» **Data provided**
---------------
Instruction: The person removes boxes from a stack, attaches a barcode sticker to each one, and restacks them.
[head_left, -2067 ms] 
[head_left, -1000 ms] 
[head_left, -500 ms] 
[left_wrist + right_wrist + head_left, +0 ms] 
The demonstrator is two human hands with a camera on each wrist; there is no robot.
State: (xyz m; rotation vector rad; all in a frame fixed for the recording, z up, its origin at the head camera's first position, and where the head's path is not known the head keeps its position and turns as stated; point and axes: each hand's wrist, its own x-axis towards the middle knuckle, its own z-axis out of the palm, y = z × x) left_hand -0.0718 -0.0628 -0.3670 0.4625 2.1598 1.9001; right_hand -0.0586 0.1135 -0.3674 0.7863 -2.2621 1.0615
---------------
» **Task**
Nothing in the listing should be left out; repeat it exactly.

» **Response**
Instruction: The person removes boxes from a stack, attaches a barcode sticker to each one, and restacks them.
[head_left, -2067 ms] 
[head_left, -1000 ms] 
[head_left, -500 ms] 
[left_wrist + right_wrist + head_left, +0 ms] 
The demonstrator is two human hands with a camera on each wrist; there is no robot.
State: (xyz m; rotation vector rad; all in a frame fixed for the recording, z up, its origin at the head camera's first position, and where the head's path is not known the head keeps its position and turns as stated; point and axes: each hand's wrist, its own x-axis towards the middle knuckle, its own z-axis out of the palm, y = z × x) left_hand -0.0718 -0.0628 -0.3670 0.4625 2.1598 1.9001; right_hand -0.0586 0.1135 -0.3674 0.7863 -2.2621 1.0615

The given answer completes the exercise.